In the physical artificial intelligence (AI) market, "action data" is emerging as a future revenue source. For robots to replace people on manufacturing and logistics sites, they must repeatedly learn actions such as walking, grasping, carrying, and assembling, but the high-quality on-site data needed for this process is still woefully lacking.
Nvidia, the No. 1 AI chip maker, is expanding an ecosystem for synthetic data and robot-training simulations to boost GPU sales. China believes on-site data determines the pace of robot commercialization and is already rapidly increasing government-led data training infrastructure.
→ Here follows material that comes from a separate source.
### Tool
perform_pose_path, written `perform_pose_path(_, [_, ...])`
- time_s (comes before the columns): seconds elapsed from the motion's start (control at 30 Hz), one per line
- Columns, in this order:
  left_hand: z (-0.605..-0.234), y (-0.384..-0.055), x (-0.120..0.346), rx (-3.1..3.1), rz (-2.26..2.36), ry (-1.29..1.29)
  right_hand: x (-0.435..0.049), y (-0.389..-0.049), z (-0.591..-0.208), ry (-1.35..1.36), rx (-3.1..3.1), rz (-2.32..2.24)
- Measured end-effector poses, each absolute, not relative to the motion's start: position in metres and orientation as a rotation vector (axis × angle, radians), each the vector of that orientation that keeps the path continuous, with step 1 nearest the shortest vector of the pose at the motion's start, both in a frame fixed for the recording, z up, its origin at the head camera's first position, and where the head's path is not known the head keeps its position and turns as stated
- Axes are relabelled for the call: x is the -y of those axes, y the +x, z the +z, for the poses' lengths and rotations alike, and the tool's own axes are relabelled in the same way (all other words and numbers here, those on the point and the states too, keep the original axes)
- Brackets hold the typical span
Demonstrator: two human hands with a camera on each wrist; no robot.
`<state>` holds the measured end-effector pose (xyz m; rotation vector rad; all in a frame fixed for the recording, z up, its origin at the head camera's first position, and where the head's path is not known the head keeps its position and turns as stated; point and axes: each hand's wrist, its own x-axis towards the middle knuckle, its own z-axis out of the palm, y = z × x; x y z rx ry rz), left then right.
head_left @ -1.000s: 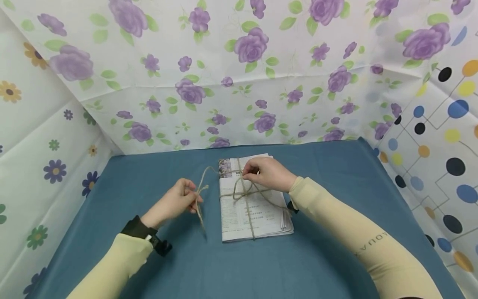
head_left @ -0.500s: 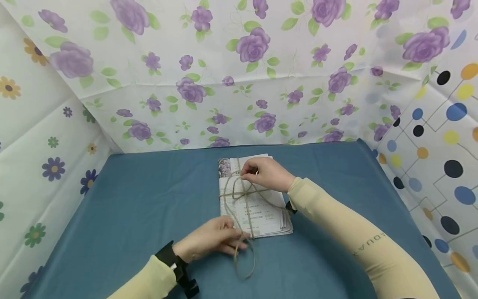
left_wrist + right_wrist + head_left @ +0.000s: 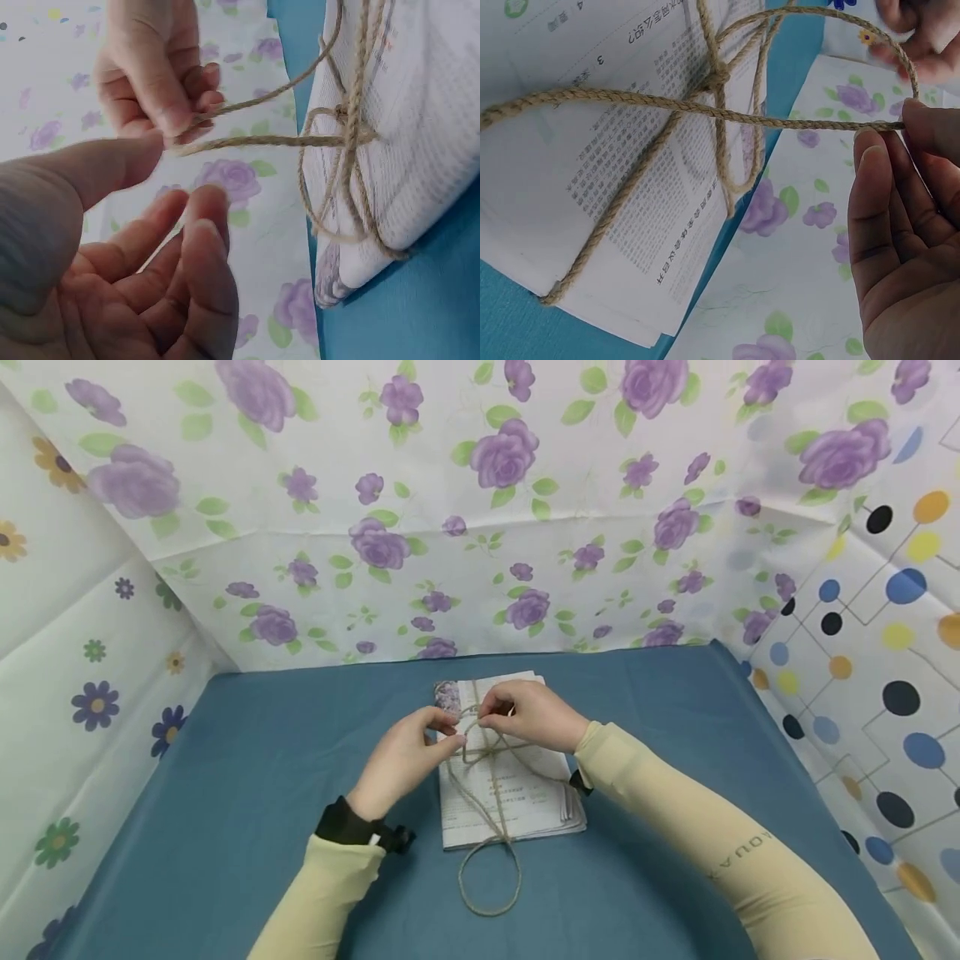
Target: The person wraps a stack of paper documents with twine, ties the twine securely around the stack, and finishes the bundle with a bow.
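A stack of folded newspapers [image 3: 536, 793] lies bound crosswise with brown jute twine [image 3: 489, 913]. My right hand [image 3: 534, 714] pinches a bight of the twine between thumb and fingertips above the stack's upper part; in the right wrist view the doubled twine [image 3: 787, 122] runs taut from the crossing knot [image 3: 718, 76] to those fingers. Close beside it is my left hand [image 3: 408, 756], thumb and fingers apart with nothing between them. In the left wrist view its thumb tip [image 3: 148, 154] sits by the right fingertips; whether it touches them I cannot tell.
Under the stack is a blue-covered table [image 3: 315, 718]. A flowered curtain [image 3: 450, 585] stands along the back, with patterned sheets at both sides. A loose loop of twine hangs over the stack's near edge onto the cloth.
My left hand swept the loose twine from the left toward the stack's near edge, let it go there, then rose beside the right hand. The right hand kept its pinch almost in place.
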<state>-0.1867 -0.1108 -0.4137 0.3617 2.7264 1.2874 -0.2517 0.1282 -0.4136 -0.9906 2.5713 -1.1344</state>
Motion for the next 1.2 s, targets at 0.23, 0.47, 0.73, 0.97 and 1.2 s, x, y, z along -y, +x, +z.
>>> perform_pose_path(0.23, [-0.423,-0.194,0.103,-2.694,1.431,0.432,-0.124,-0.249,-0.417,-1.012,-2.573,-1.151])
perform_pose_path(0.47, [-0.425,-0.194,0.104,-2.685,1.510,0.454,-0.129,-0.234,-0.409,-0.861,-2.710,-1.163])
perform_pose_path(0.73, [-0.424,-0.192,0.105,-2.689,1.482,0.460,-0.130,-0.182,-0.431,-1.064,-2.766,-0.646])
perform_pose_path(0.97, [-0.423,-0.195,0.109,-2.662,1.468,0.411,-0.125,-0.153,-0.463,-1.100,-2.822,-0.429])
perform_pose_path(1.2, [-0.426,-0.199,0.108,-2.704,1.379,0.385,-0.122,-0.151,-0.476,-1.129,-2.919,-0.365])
Domestic actuator powerhouse ROBOTIS is also seeking to broaden its own robot parts ecosystem by selling real-world task data.
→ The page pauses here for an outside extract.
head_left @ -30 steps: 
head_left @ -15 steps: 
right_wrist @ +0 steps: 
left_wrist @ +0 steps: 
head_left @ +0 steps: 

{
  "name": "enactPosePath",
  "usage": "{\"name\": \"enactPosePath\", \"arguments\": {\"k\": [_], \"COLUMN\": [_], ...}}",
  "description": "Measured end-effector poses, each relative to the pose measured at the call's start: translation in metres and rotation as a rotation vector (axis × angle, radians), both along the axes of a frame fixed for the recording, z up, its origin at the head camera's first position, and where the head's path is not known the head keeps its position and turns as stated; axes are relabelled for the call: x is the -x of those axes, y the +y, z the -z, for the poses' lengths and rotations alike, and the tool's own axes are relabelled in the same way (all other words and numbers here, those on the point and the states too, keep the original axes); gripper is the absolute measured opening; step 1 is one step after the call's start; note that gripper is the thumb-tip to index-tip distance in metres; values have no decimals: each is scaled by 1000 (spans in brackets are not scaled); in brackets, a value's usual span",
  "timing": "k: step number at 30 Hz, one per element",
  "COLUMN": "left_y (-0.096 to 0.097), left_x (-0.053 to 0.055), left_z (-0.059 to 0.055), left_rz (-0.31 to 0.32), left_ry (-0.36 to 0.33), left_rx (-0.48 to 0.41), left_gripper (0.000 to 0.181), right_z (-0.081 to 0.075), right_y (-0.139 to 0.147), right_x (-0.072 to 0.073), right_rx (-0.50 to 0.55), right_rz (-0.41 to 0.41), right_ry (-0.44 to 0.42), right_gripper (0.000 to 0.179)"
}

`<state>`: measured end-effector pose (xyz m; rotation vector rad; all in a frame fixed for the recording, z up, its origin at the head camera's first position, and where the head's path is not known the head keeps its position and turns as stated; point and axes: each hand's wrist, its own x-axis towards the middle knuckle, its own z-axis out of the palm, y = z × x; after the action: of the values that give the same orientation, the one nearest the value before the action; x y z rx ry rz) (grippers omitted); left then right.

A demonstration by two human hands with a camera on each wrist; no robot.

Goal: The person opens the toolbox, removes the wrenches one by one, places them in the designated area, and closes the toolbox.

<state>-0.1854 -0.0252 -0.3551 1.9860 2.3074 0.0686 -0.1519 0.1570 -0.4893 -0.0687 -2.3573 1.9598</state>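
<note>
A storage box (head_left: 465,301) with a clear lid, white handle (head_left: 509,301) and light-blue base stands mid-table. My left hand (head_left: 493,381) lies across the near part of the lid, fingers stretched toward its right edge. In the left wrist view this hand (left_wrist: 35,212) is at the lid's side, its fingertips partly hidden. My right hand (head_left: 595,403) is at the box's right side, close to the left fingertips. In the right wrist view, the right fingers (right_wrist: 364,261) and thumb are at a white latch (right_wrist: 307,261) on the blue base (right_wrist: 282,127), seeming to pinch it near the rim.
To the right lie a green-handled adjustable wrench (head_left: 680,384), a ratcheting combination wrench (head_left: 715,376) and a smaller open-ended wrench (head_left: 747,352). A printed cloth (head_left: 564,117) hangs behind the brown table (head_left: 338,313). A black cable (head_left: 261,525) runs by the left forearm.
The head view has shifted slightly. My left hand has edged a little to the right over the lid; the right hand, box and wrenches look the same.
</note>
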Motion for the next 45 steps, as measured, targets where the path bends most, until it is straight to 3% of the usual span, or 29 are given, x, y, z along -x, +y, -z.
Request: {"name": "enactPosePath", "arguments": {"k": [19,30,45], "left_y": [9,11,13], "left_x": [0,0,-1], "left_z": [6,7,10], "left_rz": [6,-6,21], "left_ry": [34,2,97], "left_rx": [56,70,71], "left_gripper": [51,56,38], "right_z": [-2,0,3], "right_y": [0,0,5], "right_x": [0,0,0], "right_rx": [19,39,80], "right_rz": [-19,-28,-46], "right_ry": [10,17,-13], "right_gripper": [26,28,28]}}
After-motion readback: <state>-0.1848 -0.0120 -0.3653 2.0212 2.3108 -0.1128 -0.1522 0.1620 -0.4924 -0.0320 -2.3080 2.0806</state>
◇In Uzbekistan, large-scale workforce mobilized to accumulate action data
According to the industry on the 26th, ROBOTIS is accumulating action data in Uzbekistan using the Humanoid Robot platform "AI Worker." Ahead of the official launch of its data factory in the fourth quarter of this year, the company has hired about 100 people locally to conduct trial operations and prepare for data collection. When a person wears an exoskeleton-type leader arm and moves, the robot mirrors the same actions, and during this process, video, joint angles, torque, voice and language instructions, and success and failure cases are accumulated together. Rather than simple video, the data captures how the robot actually sees, moves, and fails in real environments.
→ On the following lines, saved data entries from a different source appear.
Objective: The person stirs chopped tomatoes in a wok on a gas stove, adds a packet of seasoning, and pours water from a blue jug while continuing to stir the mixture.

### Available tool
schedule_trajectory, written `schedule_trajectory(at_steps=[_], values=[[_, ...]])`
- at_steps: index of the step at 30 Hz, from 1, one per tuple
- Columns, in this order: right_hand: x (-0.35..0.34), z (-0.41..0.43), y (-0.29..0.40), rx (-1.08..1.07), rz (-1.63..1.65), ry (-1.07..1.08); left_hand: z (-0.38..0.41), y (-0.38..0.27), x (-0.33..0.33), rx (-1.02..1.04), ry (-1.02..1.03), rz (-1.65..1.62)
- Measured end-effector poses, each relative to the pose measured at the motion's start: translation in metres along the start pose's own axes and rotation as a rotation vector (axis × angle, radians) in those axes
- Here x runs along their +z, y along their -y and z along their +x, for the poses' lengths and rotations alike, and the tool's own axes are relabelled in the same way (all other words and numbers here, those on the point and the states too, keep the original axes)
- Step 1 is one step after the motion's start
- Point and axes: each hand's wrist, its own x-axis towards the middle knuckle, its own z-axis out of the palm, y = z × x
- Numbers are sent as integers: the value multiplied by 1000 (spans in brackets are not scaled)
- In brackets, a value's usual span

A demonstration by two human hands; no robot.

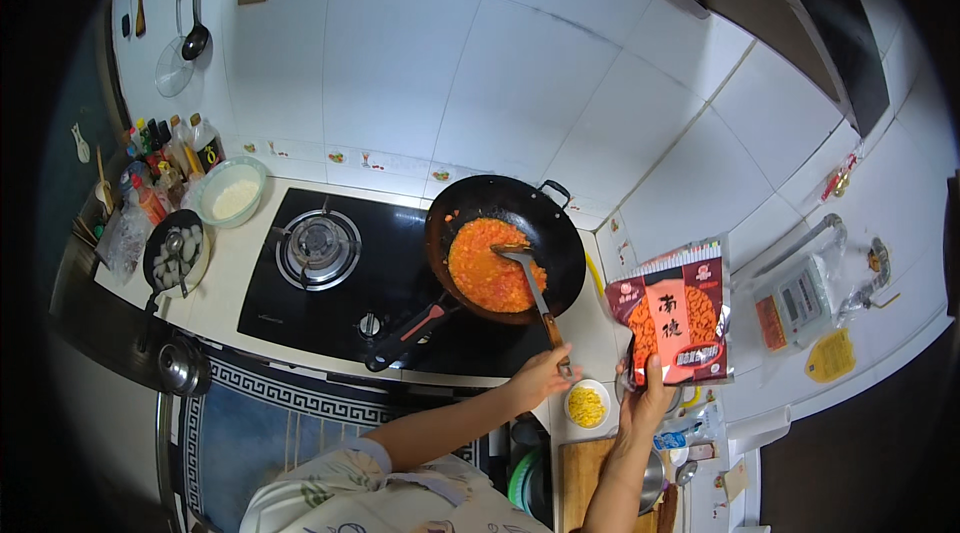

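Note:
My left hand (pixel 538 383) holds the end of the wooden handle of a metal spatula (pixel 536 289), thumb across it. The spatula's blade rests in a chunky orange-red tomato mixture (pixel 487 263) inside a black wok (pixel 559 255) on the right side of the stove. To the right of the wok, my right hand (pixel 646 398) grips the lower edge of a dark red seasoning packet (pixel 675 315) with its printed front facing up. Between the two hands, a small white bowl of yellow bits (pixel 586 407) stands on the counter.
The black gas stove (pixel 262 293) has an uncovered left burner (pixel 319 240). Left of it are a pale green bowl of white grains (pixel 234 191), a dark pan (pixel 154 251) with a ladle, and several sauce bottles (pixel 176 146). A wooden cutting board (pixel 585 480) lies at lower right.

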Motion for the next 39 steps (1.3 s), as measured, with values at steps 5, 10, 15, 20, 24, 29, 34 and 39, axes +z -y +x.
schedule_trajectory(at_steps=[5, 10, 15, 20, 24, 29, 34, 39], values=[[12, 39, -2, -56, -206, -52, 0, -11, 1, 212, -68, -39], [20, 74, -9, -188, -558, -36, -85, -37, -16, 119, -16, 102], [29, 104, -29, -270, -721, 94, -158, -49, -26, 123, -17, 162], [32, 115, -41, -287, -758, 142, -194, -52, -24, 174, -41, 232], [39, 115, -38, -270, -794, 192, -203, -47, -21, 225, -113, 210], [26, 123, -44, -335, -889, 252, -206, -44, -17, 267, -117, 220], [33, 118, -41, -344, -859, 264, -208, -40, -16, 284, -125, 231], [29, 118, -40, -314, -842, 289, -209, -39, -15, 287, -122, 219]])
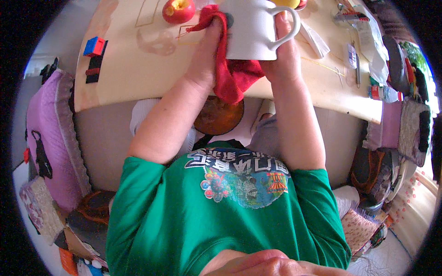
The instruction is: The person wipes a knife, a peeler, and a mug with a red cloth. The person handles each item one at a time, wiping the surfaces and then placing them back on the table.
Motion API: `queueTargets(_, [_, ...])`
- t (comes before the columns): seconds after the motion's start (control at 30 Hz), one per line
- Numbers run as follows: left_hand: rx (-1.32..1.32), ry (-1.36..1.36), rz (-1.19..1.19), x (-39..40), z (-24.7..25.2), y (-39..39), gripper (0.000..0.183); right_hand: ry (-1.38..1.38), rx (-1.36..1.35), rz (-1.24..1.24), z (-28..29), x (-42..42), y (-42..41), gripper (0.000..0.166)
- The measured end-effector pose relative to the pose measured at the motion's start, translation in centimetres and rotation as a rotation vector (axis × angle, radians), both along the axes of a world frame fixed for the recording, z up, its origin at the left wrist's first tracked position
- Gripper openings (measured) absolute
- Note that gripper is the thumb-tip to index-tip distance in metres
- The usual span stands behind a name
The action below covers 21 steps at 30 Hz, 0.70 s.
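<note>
A white mug (pixel 249 36) with a looped handle is raised above the near part of the table, between my two hands. My right hand (pixel 285 57) grips the mug on its right side, by the handle, with the thumb showing through the loop. On the other side, my left hand (pixel 209 45) holds a red cloth (pixel 232 81) against the mug wall. Part of that cloth drapes beneath the mug and hangs over the table's near edge. The mug hides most of the fingers of both hands, and its inside is out of sight.
On the table (pixel 121 76), a red apple-like fruit (pixel 178 11) lies beyond my left hand. A blue-and-red block (pixel 94 46) sits at left. Toward the right are a white folded tissue (pixel 314 39), a grey pen (pixel 358 70) and a plastic bottle (pixel 385 94). A round stool (pixel 219 115) stands below.
</note>
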<state>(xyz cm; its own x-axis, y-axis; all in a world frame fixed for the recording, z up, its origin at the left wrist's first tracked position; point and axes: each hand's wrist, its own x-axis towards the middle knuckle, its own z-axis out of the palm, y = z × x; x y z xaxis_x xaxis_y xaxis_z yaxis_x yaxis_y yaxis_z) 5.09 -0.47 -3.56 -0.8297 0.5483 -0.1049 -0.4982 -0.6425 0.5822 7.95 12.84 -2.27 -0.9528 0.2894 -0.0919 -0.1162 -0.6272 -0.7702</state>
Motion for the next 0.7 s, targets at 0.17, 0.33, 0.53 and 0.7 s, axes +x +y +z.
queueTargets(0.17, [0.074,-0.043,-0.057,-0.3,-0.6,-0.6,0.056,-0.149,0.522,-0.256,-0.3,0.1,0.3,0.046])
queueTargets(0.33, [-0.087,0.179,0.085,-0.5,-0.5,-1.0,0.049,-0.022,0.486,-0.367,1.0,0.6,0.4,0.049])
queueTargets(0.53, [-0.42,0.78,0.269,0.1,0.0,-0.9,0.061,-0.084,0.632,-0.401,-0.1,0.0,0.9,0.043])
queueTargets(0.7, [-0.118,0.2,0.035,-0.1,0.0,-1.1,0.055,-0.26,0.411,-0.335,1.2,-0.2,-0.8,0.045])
ROBOTIS plans to link the data factory with its actuator production plant and increase local staff to 2,000 by 2028 and up to 20,000 by 2031. About half of them will be assigned to physical AI data collection and processing. Because robot action data must be accumulated by people repeatedly varying their movements, securing sufficient labor can boost the speed and quality of data accumulation. ROBOTIS expects revenue from data sales as early as this year.
ROBOTIS decided to fully pursue the data sales business because, as physical AI spreads, securing robot training data has emerged as a key task for commercialization. Generative AI like ChatGPT improved performance by learning text and images amassed on the internet, but it is difficult to secure large quantities of data on robots picking up and moving objects from the web. It must be created as people move in actual industrial settings and robots imitate them or go through trial and error.
Data sales are carried out by deploying robots and personnel to collect and process data tailored to tasks requested by clients. ROBOTIS is promoting this in tandem with its actuator business. Because task hours and labor input determine the unit price of data, Uzbekistan, where large-scale labor can be secured at low expense, was chosen as the production base. An industry official said, "Labor costs in Uzbekistan are about one-tenth of Korea's, and as low labor costs are combined with local government support for sites and infrastructure, interest from AI and advanced manufacturing corporations is growing."
◇U.S. and China focus on accumulating data in-house
Robotics powerhouses in the United States and Chinese corporations are also focusing on the bottleneck of robot training data. This year, Nvidia unveiled a blueprint for building a physical AI data factory, supporting data processing, synthetic data generation, and reinforcement learning needed to train robot, autonomous driving, and vision AI models by expanding real data into synthetic data. The strategy is to supplement scarce real-world data with synthetic data and simulations to grow demand for its GPUs and software ecosystem.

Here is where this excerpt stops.